Over 200 years countless ships passed through these harbour walls in connection with the china clay trade and the whole area was until relatively recent times coated in white dust. Charlestown Harbour was built in the 1790s by Charles Rashleigh, after whom the port is now named, replacing the tiny fishing hamlet of West Polmear. Like Porthleven it is double harbour and this late afternoon shot shows the outer walls.
It is owned now by Square Sail and the inner harbour is used to house its tall ships, which have featured in many films, as has the harbour itself. At the time of writing this it is for sale. £1.5 million will acquire you the harbour, another £1.5 million some adjacent land and a further £1.4 million will get you the tall ships and other assets of Square Sail.
It is one of my favourite places on the South Cornwall coast and I hope whoever buys it will not succumb to the temptation of modernising the area.

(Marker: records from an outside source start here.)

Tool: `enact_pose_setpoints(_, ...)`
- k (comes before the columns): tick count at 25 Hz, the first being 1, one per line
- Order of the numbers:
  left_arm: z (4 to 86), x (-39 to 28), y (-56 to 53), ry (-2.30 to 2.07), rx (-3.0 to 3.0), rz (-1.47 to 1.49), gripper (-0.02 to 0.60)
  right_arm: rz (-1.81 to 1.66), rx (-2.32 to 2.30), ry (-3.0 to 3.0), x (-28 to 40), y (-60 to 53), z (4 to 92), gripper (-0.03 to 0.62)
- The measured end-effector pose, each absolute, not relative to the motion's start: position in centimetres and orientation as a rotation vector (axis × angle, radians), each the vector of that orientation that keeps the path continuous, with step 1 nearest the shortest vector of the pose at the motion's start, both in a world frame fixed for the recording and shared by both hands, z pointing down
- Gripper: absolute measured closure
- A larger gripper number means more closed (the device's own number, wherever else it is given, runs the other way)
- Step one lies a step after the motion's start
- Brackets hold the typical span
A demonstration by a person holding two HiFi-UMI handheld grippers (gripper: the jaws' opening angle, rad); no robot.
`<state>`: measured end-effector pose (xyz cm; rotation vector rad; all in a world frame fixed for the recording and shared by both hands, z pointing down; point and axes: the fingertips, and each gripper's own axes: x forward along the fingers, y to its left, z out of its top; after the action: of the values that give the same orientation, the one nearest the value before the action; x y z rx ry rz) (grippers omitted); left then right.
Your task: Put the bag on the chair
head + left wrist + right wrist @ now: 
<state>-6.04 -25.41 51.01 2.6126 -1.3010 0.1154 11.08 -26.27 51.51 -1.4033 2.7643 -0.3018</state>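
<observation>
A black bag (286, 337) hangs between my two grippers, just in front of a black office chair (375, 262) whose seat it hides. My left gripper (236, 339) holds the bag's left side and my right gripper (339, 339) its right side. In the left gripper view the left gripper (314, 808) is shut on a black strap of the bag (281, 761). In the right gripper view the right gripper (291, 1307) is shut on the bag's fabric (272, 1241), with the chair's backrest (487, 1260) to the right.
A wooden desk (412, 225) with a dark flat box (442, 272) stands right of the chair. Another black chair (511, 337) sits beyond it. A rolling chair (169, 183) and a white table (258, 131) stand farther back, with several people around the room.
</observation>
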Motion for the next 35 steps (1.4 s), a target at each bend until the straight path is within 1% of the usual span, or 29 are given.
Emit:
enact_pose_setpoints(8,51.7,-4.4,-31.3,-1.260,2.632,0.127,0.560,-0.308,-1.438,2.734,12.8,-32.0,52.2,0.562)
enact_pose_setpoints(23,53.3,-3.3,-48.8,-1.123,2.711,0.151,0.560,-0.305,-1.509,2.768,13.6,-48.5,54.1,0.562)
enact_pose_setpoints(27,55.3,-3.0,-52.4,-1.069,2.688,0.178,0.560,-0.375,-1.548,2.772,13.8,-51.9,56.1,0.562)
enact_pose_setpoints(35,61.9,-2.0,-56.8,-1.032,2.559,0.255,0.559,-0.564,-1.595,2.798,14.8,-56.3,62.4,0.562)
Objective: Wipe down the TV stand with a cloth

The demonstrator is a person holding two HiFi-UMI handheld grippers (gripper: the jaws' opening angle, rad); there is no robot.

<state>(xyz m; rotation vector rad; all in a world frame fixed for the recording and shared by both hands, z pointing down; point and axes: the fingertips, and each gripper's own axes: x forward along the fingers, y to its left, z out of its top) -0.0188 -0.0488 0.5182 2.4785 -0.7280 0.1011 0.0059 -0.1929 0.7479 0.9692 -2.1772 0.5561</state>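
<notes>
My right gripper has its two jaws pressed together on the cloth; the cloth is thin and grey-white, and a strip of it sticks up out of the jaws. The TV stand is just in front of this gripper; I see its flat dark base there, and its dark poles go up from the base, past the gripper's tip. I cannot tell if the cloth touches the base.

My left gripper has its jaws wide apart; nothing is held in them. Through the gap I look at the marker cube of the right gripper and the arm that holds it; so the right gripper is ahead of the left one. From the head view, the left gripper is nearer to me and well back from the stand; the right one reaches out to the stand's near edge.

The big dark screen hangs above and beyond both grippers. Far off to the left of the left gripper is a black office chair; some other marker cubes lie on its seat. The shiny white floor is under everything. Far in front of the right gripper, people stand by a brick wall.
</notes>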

Charlestown, St Austell, Cornwall, UK
Camera: Nikon D300
Lens: Nikkor 16-85 mm f/3.5-5.6
Focal Length: 16mm
Aperture: ƒ/8
Shutter Speed: 1/1250s
ISO: 400
This image, perhaps, looks like a write off out of the camera with the sky apparently lacking in any detail. The beauty of high bit depth RAW files, however, is that the detail needed is often lurking in the file just waiting to be extracted. This was achieved here partly with the tonality sliders in Lightroom before being processed with the black and white toning plugin Silver Efex Pro. There are many ways to skin a cat and whilst there other tools that probably do things equally well but I am a big fan of the 'structure' slider in this plugin for manipulating micro contrast in an image. Here it was used, with the contrast and brightness sliders, to darken the image and to further enhance the detail in the sky. This was then blended back in as a luminosity layer. This darkened the harbour wall too much so this was selected, the same settings applied, but the luminosity layer blended back in at 70%.